What is required ::
Keeping every word and mark, copy all of the data.

Dataset excerpt ::
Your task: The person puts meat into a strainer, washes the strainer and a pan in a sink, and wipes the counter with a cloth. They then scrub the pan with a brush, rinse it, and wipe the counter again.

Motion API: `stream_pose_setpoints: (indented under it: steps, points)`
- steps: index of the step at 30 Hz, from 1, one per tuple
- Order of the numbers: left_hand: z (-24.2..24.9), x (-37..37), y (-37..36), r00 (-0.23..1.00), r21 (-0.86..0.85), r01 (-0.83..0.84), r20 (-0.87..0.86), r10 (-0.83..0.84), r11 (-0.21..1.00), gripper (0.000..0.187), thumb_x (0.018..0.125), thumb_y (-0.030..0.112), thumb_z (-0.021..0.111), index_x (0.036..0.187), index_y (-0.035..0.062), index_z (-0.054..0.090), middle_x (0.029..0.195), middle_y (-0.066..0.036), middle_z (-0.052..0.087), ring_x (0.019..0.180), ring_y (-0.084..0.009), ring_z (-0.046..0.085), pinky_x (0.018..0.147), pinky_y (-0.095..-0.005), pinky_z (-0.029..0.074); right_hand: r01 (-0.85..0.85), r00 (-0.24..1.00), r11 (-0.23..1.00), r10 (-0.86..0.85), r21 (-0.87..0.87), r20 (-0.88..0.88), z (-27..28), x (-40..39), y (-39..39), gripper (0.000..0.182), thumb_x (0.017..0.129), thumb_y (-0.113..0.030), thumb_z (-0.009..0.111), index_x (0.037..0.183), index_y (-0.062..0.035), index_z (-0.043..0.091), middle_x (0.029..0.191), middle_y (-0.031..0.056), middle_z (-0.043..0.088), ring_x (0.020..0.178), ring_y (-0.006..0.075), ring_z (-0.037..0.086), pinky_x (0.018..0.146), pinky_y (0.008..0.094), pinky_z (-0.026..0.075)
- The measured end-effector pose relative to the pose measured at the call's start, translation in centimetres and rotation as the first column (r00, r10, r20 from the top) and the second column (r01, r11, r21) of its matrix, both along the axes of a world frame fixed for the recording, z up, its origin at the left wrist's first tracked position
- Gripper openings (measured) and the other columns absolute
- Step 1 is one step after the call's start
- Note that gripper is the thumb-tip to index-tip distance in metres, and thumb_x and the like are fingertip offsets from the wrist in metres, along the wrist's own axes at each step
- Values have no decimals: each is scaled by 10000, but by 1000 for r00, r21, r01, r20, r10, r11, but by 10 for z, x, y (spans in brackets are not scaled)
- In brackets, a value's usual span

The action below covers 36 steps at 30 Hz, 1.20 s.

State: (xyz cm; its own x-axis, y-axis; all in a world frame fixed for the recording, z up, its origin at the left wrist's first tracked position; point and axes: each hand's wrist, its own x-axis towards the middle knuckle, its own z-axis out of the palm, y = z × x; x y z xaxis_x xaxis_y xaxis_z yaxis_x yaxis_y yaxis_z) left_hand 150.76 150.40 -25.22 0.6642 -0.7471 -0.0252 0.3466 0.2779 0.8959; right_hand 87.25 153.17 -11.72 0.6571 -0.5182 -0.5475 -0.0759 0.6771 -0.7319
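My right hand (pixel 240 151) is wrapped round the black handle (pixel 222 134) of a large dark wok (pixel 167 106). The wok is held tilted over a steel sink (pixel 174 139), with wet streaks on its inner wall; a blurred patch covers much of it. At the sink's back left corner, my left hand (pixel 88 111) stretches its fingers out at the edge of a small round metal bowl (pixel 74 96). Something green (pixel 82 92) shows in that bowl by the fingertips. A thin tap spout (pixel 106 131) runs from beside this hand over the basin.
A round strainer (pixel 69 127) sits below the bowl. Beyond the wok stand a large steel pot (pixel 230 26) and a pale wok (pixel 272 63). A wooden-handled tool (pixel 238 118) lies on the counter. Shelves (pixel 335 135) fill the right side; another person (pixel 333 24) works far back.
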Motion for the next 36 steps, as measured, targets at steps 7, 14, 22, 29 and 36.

Completed exercise ::
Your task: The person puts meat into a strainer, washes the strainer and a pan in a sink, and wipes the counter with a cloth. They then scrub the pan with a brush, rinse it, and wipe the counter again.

Motion API: `stream_pose_setpoints: (indented under it: steps, points)`
- steps: index of the step at 30 Hz, from 1, one per tuple
- Order of the numbers: left_hand: z (-24.2..24.9), x (-37..37), y (-37..36), r00 (-0.23..1.00), r21 (-0.86..0.85), r01 (-0.83..0.84), r20 (-0.87..0.86), r10 (-0.83..0.84), r11 (-0.21..1.00), gripper (0.000..0.187), thumb_x (0.018..0.125), thumb_y (-0.030..0.112), thumb_z (-0.021..0.111), index_x (0.036..0.187), index_y (-0.035..0.062), index_z (-0.054..0.090), middle_x (0.029..0.195), middle_y (-0.066..0.036), middle_z (-0.052..0.087), ring_x (0.019..0.180), ring_y (-0.084..0.009), ring_z (-0.046..0.085), pinky_x (0.018..0.147), pinky_y (-0.095..-0.005), pinky_z (-0.029..0.074); right_hand: r01 (-0.85..0.85), r00 (-0.24..1.00), r11 (-0.23..1.00), r10 (-0.86..0.85), r21 (-0.87..0.87), r20 (-0.88..0.88), z (-27..28), x (-40..39), y (-39..39), gripper (0.000..0.182), thumb_x (0.017..0.129), thumb_y (-0.113..0.030), thumb_z (-0.009..0.111), index_x (0.037..0.183), index_y (-0.062..0.035), index_z (-0.043..0.091), middle_x (0.029..0.191), middle_y (-0.031..0.056), middle_z (-0.043..0.088), ring_x (0.020..0.178), ring_y (-0.006..0.075), ring_z (-0.037..0.086), pinky_x (0.018..0.146), pinky_y (0.008..0.094), pinky_z (-0.026..0.075)
- The measured end-effector pose relative to the pose measured at the call's start, translation in centimetres and rotation as the first column (r00, r10, r20 from the top) and the second column (r01, r11, r21) of its matrix, both along the axes of a world frame fixed for the recording, z up, its origin at the left wrist's first tracked position
- Gripper openings (measured) and the other columns absolute
- Step 1 is one step after the call's start
- Note that gripper is the thumb-tip to index-tip distance in metres, and thumb_x and the like are fingertip offsets from the wrist in metres, along the wrist's own axes at each step
- Values have no decimals: each is scaled by 10000, but by 1000 for r00, r21, r01, r20, r10, r11, but by 10 for z, x, y (spans in brackets are not scaled)
- In brackets, a value's usual span

The action below covers 36 steps at 30 Hz, 1.20 s.

State: (xyz cm; its own x-axis, y-axis; all in a world frame fixed for the recording, z up, its origin at the left wrist's first tracked position; point and axes: each hand's wrist, its own x-axis towards the middle knuckle, its own z-axis out of the palm, y = z × x; x y z xaxis_x xaxis_y xaxis_z yaxis_x yaxis_y yaxis_z) left_hand 150.76 150.40 -25.22 0.6642 -0.7471 -0.0252 0.3466 0.2779 0.8959; right_hand 87.25 153.17 -11.72 0.6571 -0.5182 -0.5475 -0.0759 0.6771 -0.7319
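My right hand (pixel 240 151) is wrapped round the black handle (pixel 222 134) of a large dark wok (pixel 167 106). The wok is held tilted over a steel sink (pixel 174 139), with wet streaks on its inner wall; a blurred patch covers much of it. At the sink's back left corner, my left hand (pixel 88 111) stretches its fingers out at the edge of a small round metal bowl (pixel 74 96). Something green (pixel 82 92) shows in that bowl by the fingertips. A thin tap spout (pixel 106 131) runs from beside this hand over the basin.
A round strainer (pixel 69 127) sits below the bowl. Beyond the wok stand a large steel pot (pixel 230 26) and a pale wok (pixel 272 63). A wooden-handled tool (pixel 238 118) lies on the counter. Shelves (pixel 335 135) fill the right side; another person (pixel 333 24) works far back.
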Motion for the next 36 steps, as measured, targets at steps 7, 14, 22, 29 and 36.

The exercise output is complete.